Your answer must be an exact copy of all the entries.
* * *
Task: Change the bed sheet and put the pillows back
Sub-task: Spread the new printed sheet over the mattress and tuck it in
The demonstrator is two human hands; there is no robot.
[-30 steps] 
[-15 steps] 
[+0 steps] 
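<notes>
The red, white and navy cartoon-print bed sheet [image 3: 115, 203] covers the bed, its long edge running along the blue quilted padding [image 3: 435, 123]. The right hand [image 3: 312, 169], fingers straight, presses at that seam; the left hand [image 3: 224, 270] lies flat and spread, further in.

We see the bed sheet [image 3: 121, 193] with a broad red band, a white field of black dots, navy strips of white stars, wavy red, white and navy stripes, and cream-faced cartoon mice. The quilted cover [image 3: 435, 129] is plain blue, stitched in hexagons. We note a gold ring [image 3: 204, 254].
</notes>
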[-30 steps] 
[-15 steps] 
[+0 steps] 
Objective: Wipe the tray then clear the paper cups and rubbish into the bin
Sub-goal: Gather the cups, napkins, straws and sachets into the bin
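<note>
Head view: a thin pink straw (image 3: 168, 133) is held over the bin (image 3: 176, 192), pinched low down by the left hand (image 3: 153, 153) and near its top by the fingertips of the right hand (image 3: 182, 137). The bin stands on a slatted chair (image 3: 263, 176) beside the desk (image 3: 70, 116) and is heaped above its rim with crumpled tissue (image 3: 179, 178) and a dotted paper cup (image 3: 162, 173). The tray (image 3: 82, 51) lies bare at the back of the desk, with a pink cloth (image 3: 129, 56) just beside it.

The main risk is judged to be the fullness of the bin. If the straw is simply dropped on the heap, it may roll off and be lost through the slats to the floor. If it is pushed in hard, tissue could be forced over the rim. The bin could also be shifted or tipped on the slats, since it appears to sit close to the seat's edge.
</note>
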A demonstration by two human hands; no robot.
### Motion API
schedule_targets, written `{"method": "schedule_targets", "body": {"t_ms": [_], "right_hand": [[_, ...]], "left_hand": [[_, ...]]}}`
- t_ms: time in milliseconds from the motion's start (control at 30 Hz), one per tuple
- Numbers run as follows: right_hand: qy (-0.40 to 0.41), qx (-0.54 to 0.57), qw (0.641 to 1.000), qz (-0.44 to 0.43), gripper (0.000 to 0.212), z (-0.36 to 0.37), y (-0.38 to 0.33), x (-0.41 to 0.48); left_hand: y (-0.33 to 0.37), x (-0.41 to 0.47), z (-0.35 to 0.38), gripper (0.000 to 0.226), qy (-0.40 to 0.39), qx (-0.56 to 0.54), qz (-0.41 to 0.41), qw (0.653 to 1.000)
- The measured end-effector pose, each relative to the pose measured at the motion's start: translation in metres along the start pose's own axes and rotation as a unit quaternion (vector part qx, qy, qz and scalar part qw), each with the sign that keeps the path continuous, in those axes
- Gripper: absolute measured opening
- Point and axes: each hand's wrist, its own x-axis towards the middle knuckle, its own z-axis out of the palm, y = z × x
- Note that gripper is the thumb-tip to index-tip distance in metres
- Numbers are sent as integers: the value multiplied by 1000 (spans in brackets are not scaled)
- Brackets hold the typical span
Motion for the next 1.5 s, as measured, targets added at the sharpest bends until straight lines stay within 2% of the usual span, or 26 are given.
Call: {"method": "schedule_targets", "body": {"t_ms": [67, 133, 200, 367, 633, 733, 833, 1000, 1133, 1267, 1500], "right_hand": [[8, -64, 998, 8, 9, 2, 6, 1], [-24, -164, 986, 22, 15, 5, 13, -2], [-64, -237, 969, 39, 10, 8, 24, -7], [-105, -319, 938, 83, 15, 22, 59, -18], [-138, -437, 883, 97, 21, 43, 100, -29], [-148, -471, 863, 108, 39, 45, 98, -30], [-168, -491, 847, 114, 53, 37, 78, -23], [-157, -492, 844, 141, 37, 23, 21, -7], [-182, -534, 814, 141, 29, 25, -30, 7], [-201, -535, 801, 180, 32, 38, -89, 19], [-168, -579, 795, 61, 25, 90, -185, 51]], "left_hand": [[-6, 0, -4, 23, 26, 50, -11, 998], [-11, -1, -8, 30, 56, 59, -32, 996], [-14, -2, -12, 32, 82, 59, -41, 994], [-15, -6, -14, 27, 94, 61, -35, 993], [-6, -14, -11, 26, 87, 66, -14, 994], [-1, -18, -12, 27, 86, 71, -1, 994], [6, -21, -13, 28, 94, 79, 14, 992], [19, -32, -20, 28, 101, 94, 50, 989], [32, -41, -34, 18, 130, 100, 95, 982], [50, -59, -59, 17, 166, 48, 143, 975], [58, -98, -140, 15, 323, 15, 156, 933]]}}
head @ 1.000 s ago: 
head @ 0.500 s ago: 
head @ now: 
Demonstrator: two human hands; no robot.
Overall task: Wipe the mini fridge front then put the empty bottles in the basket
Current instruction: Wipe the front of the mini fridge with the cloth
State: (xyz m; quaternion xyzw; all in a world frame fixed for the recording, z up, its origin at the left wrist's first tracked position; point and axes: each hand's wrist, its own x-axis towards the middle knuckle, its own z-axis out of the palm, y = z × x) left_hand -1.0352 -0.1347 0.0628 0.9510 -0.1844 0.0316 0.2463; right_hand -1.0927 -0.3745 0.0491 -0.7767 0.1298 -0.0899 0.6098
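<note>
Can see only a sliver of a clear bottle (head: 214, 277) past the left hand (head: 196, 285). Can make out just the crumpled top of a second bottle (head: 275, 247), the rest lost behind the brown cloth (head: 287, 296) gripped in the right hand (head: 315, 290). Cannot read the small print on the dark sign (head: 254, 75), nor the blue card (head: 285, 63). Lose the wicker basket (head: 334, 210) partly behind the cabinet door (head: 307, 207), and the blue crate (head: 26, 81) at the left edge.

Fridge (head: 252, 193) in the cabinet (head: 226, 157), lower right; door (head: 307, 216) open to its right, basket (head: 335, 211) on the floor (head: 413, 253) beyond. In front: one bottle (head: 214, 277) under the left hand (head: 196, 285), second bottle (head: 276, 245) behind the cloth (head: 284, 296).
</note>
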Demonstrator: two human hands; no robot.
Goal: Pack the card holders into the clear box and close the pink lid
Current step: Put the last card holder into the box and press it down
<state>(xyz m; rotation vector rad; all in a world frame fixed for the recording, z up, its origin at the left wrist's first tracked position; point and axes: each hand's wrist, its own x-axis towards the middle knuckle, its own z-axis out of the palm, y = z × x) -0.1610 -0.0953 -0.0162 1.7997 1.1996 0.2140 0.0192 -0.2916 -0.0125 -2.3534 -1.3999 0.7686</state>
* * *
• [WRITTEN SOLUTION]
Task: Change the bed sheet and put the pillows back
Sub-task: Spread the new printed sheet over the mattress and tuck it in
The demonstrator is two human hands; there is no robot.
[-30 steps] 
[-15 steps] 
[+0 steps] 
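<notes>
The red, white and navy cartoon-print bed sheet [image 3: 115, 203] covers the bed, its long edge running along the blue quilted padding [image 3: 435, 123]. The right hand [image 3: 312, 169], fingers straight, presses at that seam; the left hand [image 3: 224, 270] lies flat and spread, further in.

We see the bed sheet [image 3: 121, 193] with a broad red band, a white field of black dots, navy strips of white stars, wavy red, white and navy stripes, and cream-faced cartoon mice. The quilted cover [image 3: 435, 129] is plain blue, stitched in hexagons. We note a gold ring [image 3: 204, 254].
</notes>
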[-30 steps] 
[-15 steps] 
[+0 steps] 
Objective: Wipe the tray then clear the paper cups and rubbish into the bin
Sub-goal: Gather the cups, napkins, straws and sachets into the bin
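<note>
Head view: a thin pink straw (image 3: 168, 133) is held over the bin (image 3: 176, 192), pinched low down by the left hand (image 3: 153, 153) and near its top by the fingertips of the right hand (image 3: 182, 137). The bin stands on a slatted chair (image 3: 263, 176) beside the desk (image 3: 70, 116) and is heaped above its rim with crumpled tissue (image 3: 179, 178) and a dotted paper cup (image 3: 162, 173). The tray (image 3: 82, 51) lies bare at the back of the desk, with a pink cloth (image 3: 129, 56) just beside it.

The main risk is judged to be the fullness of the bin. If the straw is simply dropped on the heap, it may roll off and be lost through the slats to the floor. If it is pushed in hard, tissue could be forced over the rim. The bin could also be shifted or tipped on the slats, since it appears to sit close to the seat's edge.
</note>
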A demonstration by two human hands; no robot.
### Motion API
schedule_targets, written `{"method": "schedule_targets", "body": {"t_ms": [_], "right_hand": [[_, ...]], "left_hand": [[_, ...]]}}`
- t_ms: time in milliseconds from the motion's start (control at 30 Hz), one per tuple
- Numbers run as follows: right_hand: qy (-0.40 to 0.41), qx (-0.54 to 0.57), qw (0.641 to 1.000), qz (-0.44 to 0.43), gripper (0.000 to 0.212), z (-0.36 to 0.37), y (-0.38 to 0.33), x (-0.41 to 0.48); left_hand: y (-0.33 to 0.37), x (-0.41 to 0.47), z (-0.35 to 0.38), gripper (0.000 to 0.226), qy (-0.40 to 0.39), qx (-0.56 to 0.54), qz (-0.41 to 0.41), qw (0.653 to 1.000)
- The measured end-effector pose, each relative to the pose measured at the motion's start: translation in metres along the start pose's own axes and rotation as a unit quaternion (vector part qx, qy, qz and scalar part qw), each with the sign that keeps the path continuous, in those axes
- Gripper: absolute measured opening
- Point and axes: each hand's wrist, its own x-axis towards the middle knuckle, its own z-axis out of the palm, y = z × x
- Note that gripper is the thumb-tip to index-tip distance in metres
- Numbers are sent as integers: the value multiplied by 1000 (spans in brackets are not scaled)
- Brackets hold the typical span
Motion for the next 1.5 s, as measured, targets added at the sharpest bends until straight lines stay within 2% of the usual span, or 26 are given.
Call: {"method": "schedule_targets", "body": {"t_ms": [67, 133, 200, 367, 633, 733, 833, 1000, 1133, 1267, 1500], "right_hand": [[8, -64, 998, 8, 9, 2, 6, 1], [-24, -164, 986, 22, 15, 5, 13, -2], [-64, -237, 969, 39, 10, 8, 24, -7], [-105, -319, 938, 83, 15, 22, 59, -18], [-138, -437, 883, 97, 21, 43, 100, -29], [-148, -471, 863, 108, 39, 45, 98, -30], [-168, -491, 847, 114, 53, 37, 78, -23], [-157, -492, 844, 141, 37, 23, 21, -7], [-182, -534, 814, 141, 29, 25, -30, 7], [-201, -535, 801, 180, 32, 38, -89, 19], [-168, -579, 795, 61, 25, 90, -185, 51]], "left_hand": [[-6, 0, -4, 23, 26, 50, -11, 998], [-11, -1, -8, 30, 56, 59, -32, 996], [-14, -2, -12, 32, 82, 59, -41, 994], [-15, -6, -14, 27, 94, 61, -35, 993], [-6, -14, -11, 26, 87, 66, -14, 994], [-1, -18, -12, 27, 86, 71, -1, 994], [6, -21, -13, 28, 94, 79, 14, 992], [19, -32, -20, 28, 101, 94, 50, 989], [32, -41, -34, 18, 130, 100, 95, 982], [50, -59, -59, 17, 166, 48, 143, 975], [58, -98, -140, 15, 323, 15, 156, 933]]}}
head @ 1.000 s ago: 
head @ 0.500 s ago: 
head @ now: 
Demonstrator: two human hands; no robot.
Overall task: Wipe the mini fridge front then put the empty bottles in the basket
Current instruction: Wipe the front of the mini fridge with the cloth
State: (xyz m; quaternion xyzw; all in a world frame fixed for the recording, z up, its origin at the left wrist's first tracked position; point and axes: each hand's wrist, its own x-axis towards the middle knuckle, its own z-axis out of the palm, y = z × x) left_hand -1.0352 -0.1347 0.0628 0.9510 -0.1844 0.0316 0.2463; right_hand -1.0927 -0.3745 0.0491 -0.7767 0.1298 -0.0899 0.6098
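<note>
Can see only a sliver of a clear bottle (head: 214, 277) past the left hand (head: 196, 285). Can make out just the crumpled top of a second bottle (head: 275, 247), the rest lost behind the brown cloth (head: 287, 296) gripped in the right hand (head: 315, 290). Cannot read the small print on the dark sign (head: 254, 75), nor the blue card (head: 285, 63). Lose the wicker basket (head: 334, 210) partly behind the cabinet door (head: 307, 207), and the blue crate (head: 26, 81) at the left edge.

Fridge (head: 252, 193) in the cabinet (head: 226, 157), lower right; door (head: 307, 216) open to its right, basket (head: 335, 211) on the floor (head: 413, 253) beyond. In front: one bottle (head: 214, 277) under the left hand (head: 196, 285), second bottle (head: 276, 245) behind the cloth (head: 284, 296).
</note>
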Demonstrator: two human hands; no robot.
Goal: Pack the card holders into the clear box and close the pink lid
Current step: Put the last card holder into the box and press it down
<state>(xyz m; rotation vector rad; all in a world frame fixed for the recording, z up, its origin at the left wrist's first tracked position; point and axes: each hand's wrist, its own x-axis towards the middle knuckle, its own z-axis out of the palm, y = z × x) -0.1610 -0.0953 -0.0162 1.7997 1.1996 0.2140 0.0192 -0.2916 -0.0125 -2.3534 -1.3999 0.7686</state>

That concludes the answer to the exercise.